Greta Thunberg now tweeting that we really have to start, we only really have five years.
Oh, we're going to be dead in five years because of climate change?
No, she says if we don't have substantial things underway in five years, then forget your 10-year mark.
It's not going to happen.
She's got a PhD in this.
What is the deal?
She's got braids, man.
Drug price is rigged.
I have this clip.
Okay.
Lawyers are crooked.
The attorneys general of 43 states filed a lawsuit today accusing 19 generic drug companies and more than a dozen executives of price fixing.
Generic drugs should cost much less than the brand name drugs they copy, but that is not always the case.
Here's Bill Whitaker of 60 Minutes.
It's an industry-wide conspiracy, and I think it answers one of the biggest questions all of us are asking, which is, why are prescription drugs so expensive?
And I think we know why now, because the prices of generic drugs are fixed and there's a widespread conspiracy to rig the market.
Connecticut Attorney General William Tong says his office found evidence of price fixing by dozens of generic drug industry sales directors, marketers, CEOs, dating back to 2006.

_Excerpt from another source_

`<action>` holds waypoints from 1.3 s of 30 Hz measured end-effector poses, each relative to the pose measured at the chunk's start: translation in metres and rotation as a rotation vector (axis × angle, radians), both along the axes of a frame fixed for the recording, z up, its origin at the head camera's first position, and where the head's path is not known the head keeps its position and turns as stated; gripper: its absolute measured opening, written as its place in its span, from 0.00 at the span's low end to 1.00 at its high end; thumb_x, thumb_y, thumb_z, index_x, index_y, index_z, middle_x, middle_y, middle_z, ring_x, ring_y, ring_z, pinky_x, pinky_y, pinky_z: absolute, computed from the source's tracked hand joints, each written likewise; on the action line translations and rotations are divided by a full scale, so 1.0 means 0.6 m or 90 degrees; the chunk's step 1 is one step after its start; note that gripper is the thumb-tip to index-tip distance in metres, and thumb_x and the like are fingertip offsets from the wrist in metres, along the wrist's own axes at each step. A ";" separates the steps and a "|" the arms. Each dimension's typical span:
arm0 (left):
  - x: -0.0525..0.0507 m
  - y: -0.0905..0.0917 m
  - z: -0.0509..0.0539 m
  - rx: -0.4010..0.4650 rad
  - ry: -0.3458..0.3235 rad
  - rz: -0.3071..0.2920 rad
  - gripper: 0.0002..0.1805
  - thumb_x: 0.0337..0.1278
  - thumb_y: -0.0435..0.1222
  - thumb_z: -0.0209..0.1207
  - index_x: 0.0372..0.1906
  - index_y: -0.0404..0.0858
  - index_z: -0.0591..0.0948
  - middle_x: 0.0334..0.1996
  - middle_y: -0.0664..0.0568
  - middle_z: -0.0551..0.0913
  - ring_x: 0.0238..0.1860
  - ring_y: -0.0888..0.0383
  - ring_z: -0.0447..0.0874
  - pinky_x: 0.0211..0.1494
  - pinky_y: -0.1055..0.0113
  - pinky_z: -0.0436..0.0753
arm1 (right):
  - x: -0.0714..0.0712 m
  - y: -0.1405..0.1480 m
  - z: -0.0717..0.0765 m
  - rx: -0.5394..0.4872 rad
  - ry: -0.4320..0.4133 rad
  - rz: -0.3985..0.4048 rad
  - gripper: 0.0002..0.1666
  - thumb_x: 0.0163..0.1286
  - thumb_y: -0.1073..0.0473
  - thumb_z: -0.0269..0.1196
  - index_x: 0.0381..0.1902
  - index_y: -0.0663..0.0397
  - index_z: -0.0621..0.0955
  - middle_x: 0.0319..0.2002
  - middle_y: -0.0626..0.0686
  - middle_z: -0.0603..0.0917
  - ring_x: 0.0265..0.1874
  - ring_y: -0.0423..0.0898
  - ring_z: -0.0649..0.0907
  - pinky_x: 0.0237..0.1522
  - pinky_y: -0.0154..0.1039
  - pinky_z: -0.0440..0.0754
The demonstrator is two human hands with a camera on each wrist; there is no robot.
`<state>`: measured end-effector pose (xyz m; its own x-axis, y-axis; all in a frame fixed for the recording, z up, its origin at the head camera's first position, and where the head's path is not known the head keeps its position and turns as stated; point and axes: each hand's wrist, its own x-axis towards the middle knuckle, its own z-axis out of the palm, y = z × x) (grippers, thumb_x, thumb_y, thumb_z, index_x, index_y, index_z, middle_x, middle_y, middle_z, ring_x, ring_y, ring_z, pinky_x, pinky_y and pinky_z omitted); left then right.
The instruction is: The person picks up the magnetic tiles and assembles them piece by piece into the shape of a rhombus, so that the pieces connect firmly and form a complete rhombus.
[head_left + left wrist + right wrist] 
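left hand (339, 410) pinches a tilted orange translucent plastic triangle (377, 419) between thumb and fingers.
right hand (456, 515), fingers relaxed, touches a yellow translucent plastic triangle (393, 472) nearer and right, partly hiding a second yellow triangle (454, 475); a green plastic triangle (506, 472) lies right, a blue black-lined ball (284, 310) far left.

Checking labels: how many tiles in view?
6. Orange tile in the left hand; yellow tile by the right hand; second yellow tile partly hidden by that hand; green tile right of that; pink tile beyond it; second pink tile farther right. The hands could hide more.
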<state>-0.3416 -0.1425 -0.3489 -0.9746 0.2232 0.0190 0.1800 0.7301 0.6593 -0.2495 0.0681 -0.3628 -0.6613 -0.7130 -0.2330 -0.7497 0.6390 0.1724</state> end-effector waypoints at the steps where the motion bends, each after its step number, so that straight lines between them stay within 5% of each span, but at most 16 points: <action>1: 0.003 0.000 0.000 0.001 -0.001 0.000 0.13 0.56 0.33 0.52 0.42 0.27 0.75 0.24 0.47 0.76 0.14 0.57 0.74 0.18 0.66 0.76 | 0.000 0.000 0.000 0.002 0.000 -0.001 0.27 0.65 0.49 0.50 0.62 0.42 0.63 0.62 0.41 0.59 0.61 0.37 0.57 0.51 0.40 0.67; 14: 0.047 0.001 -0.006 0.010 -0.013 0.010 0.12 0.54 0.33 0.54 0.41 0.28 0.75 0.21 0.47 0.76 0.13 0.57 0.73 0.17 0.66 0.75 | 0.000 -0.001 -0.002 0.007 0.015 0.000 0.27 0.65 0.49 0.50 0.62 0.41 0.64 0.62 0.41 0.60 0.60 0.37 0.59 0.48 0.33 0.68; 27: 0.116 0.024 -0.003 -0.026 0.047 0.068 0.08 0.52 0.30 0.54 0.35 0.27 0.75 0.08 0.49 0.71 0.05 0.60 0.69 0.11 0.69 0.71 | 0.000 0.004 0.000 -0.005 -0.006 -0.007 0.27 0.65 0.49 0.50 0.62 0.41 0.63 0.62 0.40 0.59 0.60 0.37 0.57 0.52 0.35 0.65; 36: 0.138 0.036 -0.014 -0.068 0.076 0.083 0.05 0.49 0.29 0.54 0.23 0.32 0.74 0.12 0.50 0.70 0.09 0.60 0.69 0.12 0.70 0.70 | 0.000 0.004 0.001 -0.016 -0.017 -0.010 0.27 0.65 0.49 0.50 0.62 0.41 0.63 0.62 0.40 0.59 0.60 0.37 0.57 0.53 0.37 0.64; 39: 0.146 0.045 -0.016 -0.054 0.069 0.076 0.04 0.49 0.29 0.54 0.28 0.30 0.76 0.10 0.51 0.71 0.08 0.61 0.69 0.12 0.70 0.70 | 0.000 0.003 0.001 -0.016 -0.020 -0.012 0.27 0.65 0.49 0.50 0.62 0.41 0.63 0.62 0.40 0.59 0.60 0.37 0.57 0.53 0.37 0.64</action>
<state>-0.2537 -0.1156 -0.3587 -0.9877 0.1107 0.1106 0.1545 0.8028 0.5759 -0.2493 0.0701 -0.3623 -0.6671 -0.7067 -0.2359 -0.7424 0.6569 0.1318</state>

How many drugs are we talking about?
Hundreds.
Hundreds of drugs.
What kinds of drugs?
Every kind of drug that touches our everyday lives.
I'll give you an example.
Bill, this is my bottle of doxycycline.
It is a common antibiotic that I take every day for a skin condition.
And there's a conspiracy around doxycycline.

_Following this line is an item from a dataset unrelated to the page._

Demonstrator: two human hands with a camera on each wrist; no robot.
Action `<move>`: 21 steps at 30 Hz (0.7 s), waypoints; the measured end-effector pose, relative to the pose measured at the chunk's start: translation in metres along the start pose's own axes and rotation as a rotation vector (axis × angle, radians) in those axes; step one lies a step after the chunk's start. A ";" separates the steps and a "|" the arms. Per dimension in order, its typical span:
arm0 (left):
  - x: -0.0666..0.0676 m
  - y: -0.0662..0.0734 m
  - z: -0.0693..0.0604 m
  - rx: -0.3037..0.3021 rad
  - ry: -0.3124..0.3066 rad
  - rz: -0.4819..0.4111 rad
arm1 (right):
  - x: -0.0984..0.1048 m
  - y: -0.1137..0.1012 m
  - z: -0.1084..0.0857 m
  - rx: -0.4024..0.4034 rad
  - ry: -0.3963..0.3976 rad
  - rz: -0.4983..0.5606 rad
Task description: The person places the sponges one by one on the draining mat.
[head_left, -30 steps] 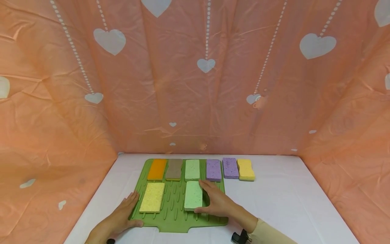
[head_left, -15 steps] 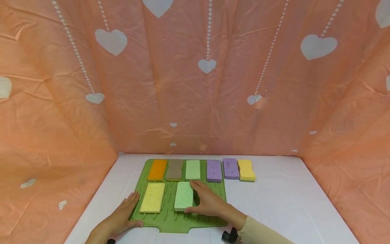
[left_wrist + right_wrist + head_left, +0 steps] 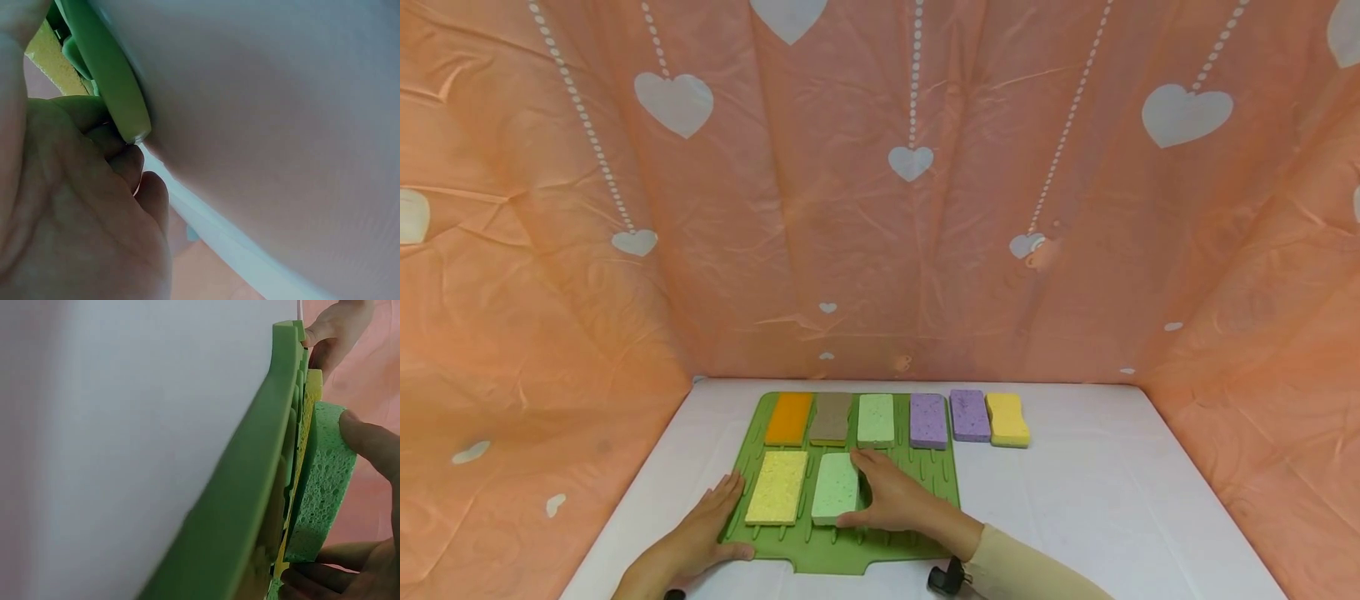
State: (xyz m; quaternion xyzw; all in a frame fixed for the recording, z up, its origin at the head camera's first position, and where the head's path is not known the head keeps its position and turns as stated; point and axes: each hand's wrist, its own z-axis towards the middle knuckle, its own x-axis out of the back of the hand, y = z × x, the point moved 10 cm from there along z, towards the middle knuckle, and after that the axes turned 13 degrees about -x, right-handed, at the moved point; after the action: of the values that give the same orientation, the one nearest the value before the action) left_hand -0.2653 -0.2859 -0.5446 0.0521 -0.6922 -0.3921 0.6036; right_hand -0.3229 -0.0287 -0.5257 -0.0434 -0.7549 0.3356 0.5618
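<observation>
A light green speckled sponge (image 3: 835, 490) is gripped by my right hand (image 3: 891, 496), thumb at its near end and fingers at its far end. In the right wrist view this green sponge (image 3: 328, 478) looks tilted and lifted slightly off the ribbed green mat (image 3: 917, 492). A yellow sponge (image 3: 777, 488) lies on the mat just left of it. My left hand (image 3: 703, 525) rests at the mat's left edge, fingers along the side and thumb by the near corner. In the left wrist view the left fingers (image 3: 128, 164) touch the mat's edge (image 3: 122, 94).
Along the mat's back lie an orange sponge (image 3: 788, 418), a grey-brown one (image 3: 831, 418), another green sponge (image 3: 876, 419) and a purple sponge (image 3: 928, 420). Right of the mat, a second purple sponge (image 3: 970, 415) and a wavy yellow sponge (image 3: 1008, 419) sit on the white table (image 3: 1075, 492).
My right hand has carried the green sponge leftward over the mat, from below the back-row green sponge to near the yellow one. My left hand has stayed in place.
</observation>
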 end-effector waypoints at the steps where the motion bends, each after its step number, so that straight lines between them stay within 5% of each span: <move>1: 0.000 0.001 0.000 0.014 -0.010 0.000 | -0.001 -0.001 0.001 -0.003 -0.004 0.002; 21: -0.002 -0.006 -0.001 -0.060 0.029 0.022 | -0.010 -0.012 0.012 -0.018 -0.032 -0.034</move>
State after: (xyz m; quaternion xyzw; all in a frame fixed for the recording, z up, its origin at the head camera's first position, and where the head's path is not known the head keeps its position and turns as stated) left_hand -0.2666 -0.2889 -0.5498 0.0319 -0.6718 -0.4051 0.6193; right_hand -0.3259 -0.0479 -0.5292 -0.0304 -0.7674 0.3199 0.5549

And so, sitting here today as the Attorney General of the State of Connecticut, I'm one of the victims.
Doxycycline makes kids nuts, doesn't it?
No.
No, it's just tetracycline.
Oh, oh.
Newer version.
It's just antibiotics.
Okay.
All right.
My kid's nuts.
Give us something happy to leave the show on.
Happy?
I want...
Chelsea Manning's out.
I think the Manning update, nobody talks about her being out of jail.
Wait a minute.
I saw her on...
I think she was on CNN this morning.
Was she?
Yeah.
It was an exclusive interview.
It wasn't that exclusive, but okay.
In Northern Virginia, famed U.S. Army whistleblower Chelsea Manning was released from a federal prison Thursday after spending 62 days behind bars for refusing to testify to a grand jury.
Manning had been subpoenaed to answer questions about her leak of hundreds of thousands of secret State Department and Pentagon documents to WikiLeaks, including evidence of U.S. war crimes.

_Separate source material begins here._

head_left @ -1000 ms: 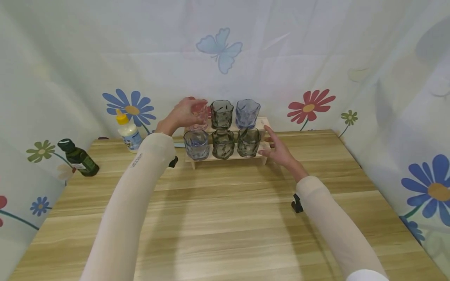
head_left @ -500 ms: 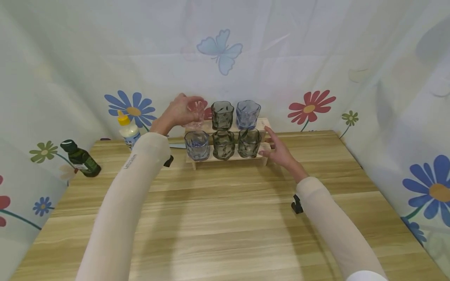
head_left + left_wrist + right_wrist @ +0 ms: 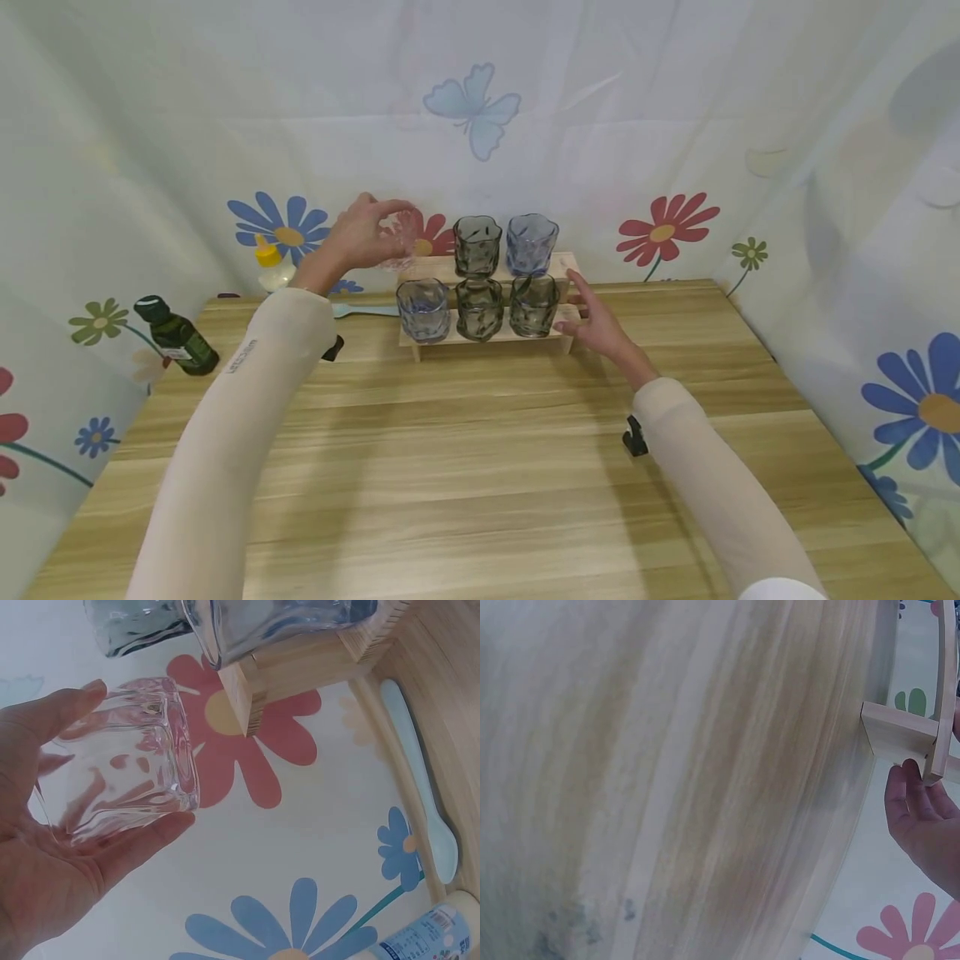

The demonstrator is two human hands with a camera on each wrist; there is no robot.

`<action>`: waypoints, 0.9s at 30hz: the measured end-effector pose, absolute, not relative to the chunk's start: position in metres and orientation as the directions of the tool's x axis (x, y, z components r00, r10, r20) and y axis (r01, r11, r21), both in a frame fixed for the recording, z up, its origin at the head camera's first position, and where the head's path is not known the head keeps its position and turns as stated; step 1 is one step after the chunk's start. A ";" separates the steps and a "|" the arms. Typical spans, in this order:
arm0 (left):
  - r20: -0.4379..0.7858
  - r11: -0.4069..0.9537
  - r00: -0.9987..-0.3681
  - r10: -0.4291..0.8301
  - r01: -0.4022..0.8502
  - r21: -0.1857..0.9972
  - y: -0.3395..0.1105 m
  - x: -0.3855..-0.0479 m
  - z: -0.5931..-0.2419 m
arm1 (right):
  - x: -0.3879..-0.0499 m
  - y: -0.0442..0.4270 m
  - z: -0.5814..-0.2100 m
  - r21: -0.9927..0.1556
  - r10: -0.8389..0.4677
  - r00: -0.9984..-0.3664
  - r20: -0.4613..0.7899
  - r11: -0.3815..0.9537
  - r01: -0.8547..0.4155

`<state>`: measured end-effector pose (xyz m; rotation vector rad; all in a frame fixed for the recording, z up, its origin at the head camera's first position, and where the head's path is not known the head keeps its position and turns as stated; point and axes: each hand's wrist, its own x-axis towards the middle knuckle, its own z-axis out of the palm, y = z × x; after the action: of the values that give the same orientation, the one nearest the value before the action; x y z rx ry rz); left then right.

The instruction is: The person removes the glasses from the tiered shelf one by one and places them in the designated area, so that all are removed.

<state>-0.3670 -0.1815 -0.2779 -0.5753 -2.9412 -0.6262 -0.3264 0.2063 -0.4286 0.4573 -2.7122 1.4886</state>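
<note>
My left hand [image 3: 352, 237] grips a clear pinkish drinking glass [image 3: 142, 761], thumb and fingers on opposite sides. It holds the glass in the air, left of the upper tier of a two-tier wooden rack [image 3: 437, 268]. At the rack's right end, my right hand [image 3: 598, 327] holds the lower shelf, fingers and thumb on either side in the right wrist view. A grey glass [image 3: 477, 248] and a blue glass [image 3: 531, 244] stand on the upper tier. Another blue glass [image 3: 423, 312] and two grey glasses [image 3: 480, 310] stand on the lower one.
A light-blue spoon [image 3: 420, 780] lies on the wooden table [image 3: 480, 467] left of the rack. Further left are a yellow-capped bottle [image 3: 272, 262], partly behind my left arm, and a dark green bottle [image 3: 178, 337]. A flowered curtain [image 3: 480, 183] hangs behind.
My left hand has moved left with the pinkish glass, from over the upper tier's left end to beside it. More of the spoon shows. The right hand stays at the rack.
</note>
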 end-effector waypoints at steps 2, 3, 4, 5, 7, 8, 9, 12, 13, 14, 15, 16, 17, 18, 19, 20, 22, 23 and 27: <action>0.159 0.843 -0.926 0.341 0.376 0.384 -0.184 -0.365 -0.279 | -0.326 0.206 -0.428 -0.825 -0.245 -0.958 0.151 0.503 -0.258; 0.161 0.841 -0.927 0.338 0.374 0.391 -0.185 -0.363 -0.279 | -0.325 0.206 -0.428 -0.825 -0.242 -0.959 0.148 0.505 -0.255; 0.165 0.839 -0.928 0.335 0.373 0.396 -0.187 -0.362 -0.279 | -0.325 0.206 -0.428 -0.824 -0.241 -0.959 0.146 0.507 -0.253; 0.169 0.837 -0.928 0.332 0.373 0.400 -0.188 -0.361 -0.280 | -0.325 0.206 -0.428 -0.824 -0.238 -0.961 0.144 0.509 -0.249; 0.181 0.836 -0.928 0.325 0.371 0.404 -0.191 -0.357 -0.280 | -0.325 0.207 -0.429 -0.824 -0.233 -0.962 0.141 0.511 -0.244; 0.186 0.835 -0.928 0.323 0.371 0.407 -0.193 -0.355 -0.281 | -0.325 0.207 -0.429 -0.823 -0.233 -0.962 0.140 0.513 -0.244; 0.190 0.833 -0.929 0.318 0.370 0.411 -0.195 -0.353 -0.281 | -0.325 0.207 -0.429 -0.824 -0.231 -0.963 0.136 0.513 -0.240; 0.200 0.837 -0.930 0.308 0.365 0.407 -0.201 -0.346 -0.282 | -0.326 0.207 -0.429 -0.825 -0.233 -0.963 0.133 0.512 -0.238; 0.197 0.838 -0.931 0.306 0.362 0.408 -0.203 -0.343 -0.283 | -0.326 0.207 -0.429 -0.825 -0.234 -0.963 0.133 0.512 -0.239; 0.196 0.839 -0.932 0.305 0.361 0.407 -0.205 -0.341 -0.283 | -0.325 0.207 -0.428 -0.826 -0.234 -0.963 0.130 0.512 -0.236; 0.194 0.842 -0.933 0.303 0.358 0.405 -0.208 -0.339 -0.284 | -0.325 0.207 -0.428 -0.828 -0.233 -0.964 0.127 0.511 -0.233; 0.190 0.846 -0.934 0.302 0.355 0.399 -0.210 -0.337 -0.285 | -0.325 0.207 -0.428 -0.828 -0.233 -0.964 0.127 0.510 -0.232; 0.186 0.847 -0.935 0.301 0.352 0.398 -0.212 -0.335 -0.286 | -0.325 0.207 -0.428 -0.828 -0.234 -0.964 0.126 0.510 -0.232; 0.184 0.852 -0.936 0.299 0.349 0.391 -0.214 -0.333 -0.287 | -0.325 0.207 -0.429 -0.828 -0.236 -0.964 0.125 0.510 -0.232; 0.179 0.854 -0.938 0.296 0.344 0.391 -0.217 -0.331 -0.289 | -0.325 0.206 -0.429 -0.829 -0.235 -0.964 0.125 0.509 -0.232; 0.176 0.856 -0.940 0.293 0.340 0.390 -0.219 -0.329 -0.290 | -0.326 0.206 -0.429 -0.830 -0.233 -0.964 0.124 0.508 -0.230; 0.170 0.858 -0.942 0.289 0.334 0.390 -0.224 -0.325 -0.293 | -0.326 0.207 -0.430 -0.831 -0.234 -0.964 0.129 0.504 -0.234; 0.172 0.857 -0.942 0.289 0.334 0.392 -0.226 -0.324 -0.295 | -0.326 0.207 -0.430 -0.832 -0.234 -0.963 0.132 0.502 -0.236; 0.182 0.855 -0.940 0.287 0.337 0.394 -0.235 -0.316 -0.301 | -0.326 0.207 -0.431 -0.833 -0.238 -0.961 0.145 0.495 -0.248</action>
<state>-0.3160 -0.2350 -0.3013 -0.4923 -2.9129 -0.6504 -0.3259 0.2066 -0.4306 0.4396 -2.7071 1.5101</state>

The grand jury ultimately disbanded.
Manning's freedom could be short-lived.
Her lawyer said in a statement she will again refuse to testify in response to a separate subpoena.
Yeah, I'll get the CNN interview for Thursday if there's anything in there.
Maybe she'll show up on a couple other shows.
Yeah.
All right, everybody.
We tried to break it down for you.
The deconstruction should be complete, at least for what we could bring you today.
And we return on Thursday where it's just plain old episode 1138.
I don't think we have a Mother's Day or any other specialties.
Although it will be the last one before I get hitched.
So we will need to talk about what we're going to do for that show day.
But that will happen on Thursday.
Remember us at Dvorak.org slash NA. End of show.
Credits go to Tom Starkweather and Jesse Coy Nelson.
Two great mixes.
And I'm coming to you from the frontier in Austin, Texas.
Capital of the Drone Star State, FEMA Region No.
6, and all your governmental maps in the morning, everybody.
I'm Adam Curry.
And from northern Silicon Valley, I'm John C. Dvorak.
We return on Thursday right here with no agenda.
Remember to support us at Dvorak.org slash NA. Until then, adios, mofos!
And such.
I'm a spy.
Spy slut.
Shake it, not stirred.
Have you ever heard this one?
It was a spy slut that got him involved with being an economic hitman.
Spy Slut.
Well, her name is Azra Turk, which of course is her nom de guerre.
She was Matt Harry, the dancer, the spy, one of the great names of World War I espionage.
Spy Slut.
Now, we've heard of honeypots, but Spy Slut, this is a good one, and that's in the business.
I like this better.
Spy Slut.
Vodka martini, shaken, not stirred.
Hey, you got the spice, lots of turkey on the gate.
I'm a spy.
I think this is going to have a happy ending.